One Small Step For Applebees’ Employees, One Large Step for Tipped Employees in the Restaurant Business

After the Wal-Mart v. Dukes class action suit was shot down by the Supreme Court in June 2011, there were founded concerns that class actions based on retail or customer service employees’ policies were in peril.  On Friday, an Illinois federal judge validated a class of plaintiffs, consisting of tipped employees of the Applebee’s franchise, allowing them to bring suit against their employer for labor law violations.  This decision relied on the fact that their claims of violations of law could be objectively reviewed due to uniform policies at the different locations, unlike the Dukes decision which required the plaintiffs to prove a common policy of discrimination, which ultimately failed.
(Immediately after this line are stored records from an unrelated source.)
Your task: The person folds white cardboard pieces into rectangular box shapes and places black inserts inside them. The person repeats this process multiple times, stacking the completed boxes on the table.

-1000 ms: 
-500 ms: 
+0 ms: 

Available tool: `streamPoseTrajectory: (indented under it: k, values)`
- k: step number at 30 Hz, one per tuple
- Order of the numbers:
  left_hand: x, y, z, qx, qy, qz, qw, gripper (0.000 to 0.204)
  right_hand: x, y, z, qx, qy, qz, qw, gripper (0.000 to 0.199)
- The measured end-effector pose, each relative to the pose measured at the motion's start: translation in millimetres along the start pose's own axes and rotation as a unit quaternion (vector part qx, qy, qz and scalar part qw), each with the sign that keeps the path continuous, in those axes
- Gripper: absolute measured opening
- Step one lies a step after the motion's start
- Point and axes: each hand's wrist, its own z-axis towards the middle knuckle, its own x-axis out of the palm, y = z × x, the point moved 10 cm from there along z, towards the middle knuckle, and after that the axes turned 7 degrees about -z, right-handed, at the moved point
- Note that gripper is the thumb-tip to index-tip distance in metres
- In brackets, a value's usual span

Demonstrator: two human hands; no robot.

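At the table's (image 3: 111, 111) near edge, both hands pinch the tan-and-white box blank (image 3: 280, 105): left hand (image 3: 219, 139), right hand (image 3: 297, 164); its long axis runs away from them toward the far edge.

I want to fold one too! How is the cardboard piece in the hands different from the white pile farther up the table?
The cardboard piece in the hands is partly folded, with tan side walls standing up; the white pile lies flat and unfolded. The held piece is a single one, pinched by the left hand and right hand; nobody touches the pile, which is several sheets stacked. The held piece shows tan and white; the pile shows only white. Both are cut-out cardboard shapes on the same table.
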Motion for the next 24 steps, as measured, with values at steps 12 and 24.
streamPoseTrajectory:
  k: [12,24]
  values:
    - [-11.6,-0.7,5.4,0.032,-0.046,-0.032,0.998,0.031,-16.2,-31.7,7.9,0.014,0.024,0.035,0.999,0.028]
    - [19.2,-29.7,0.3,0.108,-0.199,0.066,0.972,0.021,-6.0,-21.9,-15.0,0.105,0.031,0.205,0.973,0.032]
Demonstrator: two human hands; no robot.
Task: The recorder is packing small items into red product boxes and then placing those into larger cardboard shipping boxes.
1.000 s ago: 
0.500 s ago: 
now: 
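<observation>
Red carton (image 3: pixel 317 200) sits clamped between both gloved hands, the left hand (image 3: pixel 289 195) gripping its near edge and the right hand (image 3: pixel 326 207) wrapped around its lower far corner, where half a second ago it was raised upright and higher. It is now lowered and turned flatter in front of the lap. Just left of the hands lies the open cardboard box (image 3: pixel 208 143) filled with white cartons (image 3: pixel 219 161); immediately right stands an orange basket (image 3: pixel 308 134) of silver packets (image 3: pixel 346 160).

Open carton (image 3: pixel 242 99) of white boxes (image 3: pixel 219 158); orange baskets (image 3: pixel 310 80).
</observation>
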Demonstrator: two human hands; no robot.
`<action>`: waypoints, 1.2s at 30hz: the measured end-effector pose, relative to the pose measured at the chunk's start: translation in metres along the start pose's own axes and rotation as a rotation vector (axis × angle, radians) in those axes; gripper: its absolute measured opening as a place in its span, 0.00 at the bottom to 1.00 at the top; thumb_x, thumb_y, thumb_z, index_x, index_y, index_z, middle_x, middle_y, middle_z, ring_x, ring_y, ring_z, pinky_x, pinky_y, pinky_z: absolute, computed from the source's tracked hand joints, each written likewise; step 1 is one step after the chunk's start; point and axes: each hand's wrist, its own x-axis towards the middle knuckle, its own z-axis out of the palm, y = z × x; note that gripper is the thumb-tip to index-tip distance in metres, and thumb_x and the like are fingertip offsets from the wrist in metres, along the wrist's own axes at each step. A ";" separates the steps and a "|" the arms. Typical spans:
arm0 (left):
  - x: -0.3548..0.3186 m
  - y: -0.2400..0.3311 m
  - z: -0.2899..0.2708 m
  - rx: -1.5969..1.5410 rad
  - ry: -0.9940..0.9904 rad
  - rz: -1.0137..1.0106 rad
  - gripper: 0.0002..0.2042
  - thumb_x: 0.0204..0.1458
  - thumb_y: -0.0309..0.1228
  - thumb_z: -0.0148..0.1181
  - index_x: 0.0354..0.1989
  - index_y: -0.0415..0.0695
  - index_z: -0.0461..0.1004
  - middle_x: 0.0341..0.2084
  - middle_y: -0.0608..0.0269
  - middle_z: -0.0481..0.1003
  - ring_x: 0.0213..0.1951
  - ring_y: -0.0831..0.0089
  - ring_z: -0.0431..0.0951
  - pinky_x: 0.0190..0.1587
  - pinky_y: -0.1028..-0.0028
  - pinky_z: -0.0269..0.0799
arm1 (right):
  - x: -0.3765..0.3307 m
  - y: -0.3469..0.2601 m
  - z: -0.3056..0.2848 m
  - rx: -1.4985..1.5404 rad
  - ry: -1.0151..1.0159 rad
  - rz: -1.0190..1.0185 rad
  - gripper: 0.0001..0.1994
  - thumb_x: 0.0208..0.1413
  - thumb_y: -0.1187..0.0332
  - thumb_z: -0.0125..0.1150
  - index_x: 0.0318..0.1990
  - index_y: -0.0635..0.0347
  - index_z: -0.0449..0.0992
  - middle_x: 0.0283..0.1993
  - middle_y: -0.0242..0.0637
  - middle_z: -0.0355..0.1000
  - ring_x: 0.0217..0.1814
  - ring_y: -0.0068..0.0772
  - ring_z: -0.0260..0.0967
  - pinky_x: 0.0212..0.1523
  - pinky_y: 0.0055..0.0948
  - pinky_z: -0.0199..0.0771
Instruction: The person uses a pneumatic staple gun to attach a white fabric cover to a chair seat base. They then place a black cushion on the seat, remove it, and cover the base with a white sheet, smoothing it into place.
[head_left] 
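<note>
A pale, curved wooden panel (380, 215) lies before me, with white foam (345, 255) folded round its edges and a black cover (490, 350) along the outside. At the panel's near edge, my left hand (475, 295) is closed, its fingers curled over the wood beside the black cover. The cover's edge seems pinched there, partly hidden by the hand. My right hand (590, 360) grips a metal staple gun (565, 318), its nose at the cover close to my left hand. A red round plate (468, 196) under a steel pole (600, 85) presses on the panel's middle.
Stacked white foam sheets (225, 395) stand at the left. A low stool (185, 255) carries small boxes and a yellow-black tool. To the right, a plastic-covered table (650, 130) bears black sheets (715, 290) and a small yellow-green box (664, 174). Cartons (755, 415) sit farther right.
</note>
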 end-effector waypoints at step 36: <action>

Due to the unique employment situation for tipped employees, they are especially vulnerable to abuse by managers and owners.  This is a useful precedent for the large group of tipped bartenders and servers for the Green Turtle franchise, including the Chinatown location, an official sponsor of the Washington Capitals.  This Green Turtle suit, which began in September of 2010, includes similar claims of violations against the Fair Labor Standards Act alleging skimming of the tip pool for managers and other non-tipped employees as well as to make up for cash register shortages and forcing tipped employees to perform nontipped duties.

The outcomes of these class actions against large franchise restaurants will set a precedent and act as a deterrent to other businesses seeking to take advantage of susceptible tipped workers making $2.13 per hour, less than a third of the federal minimum wage.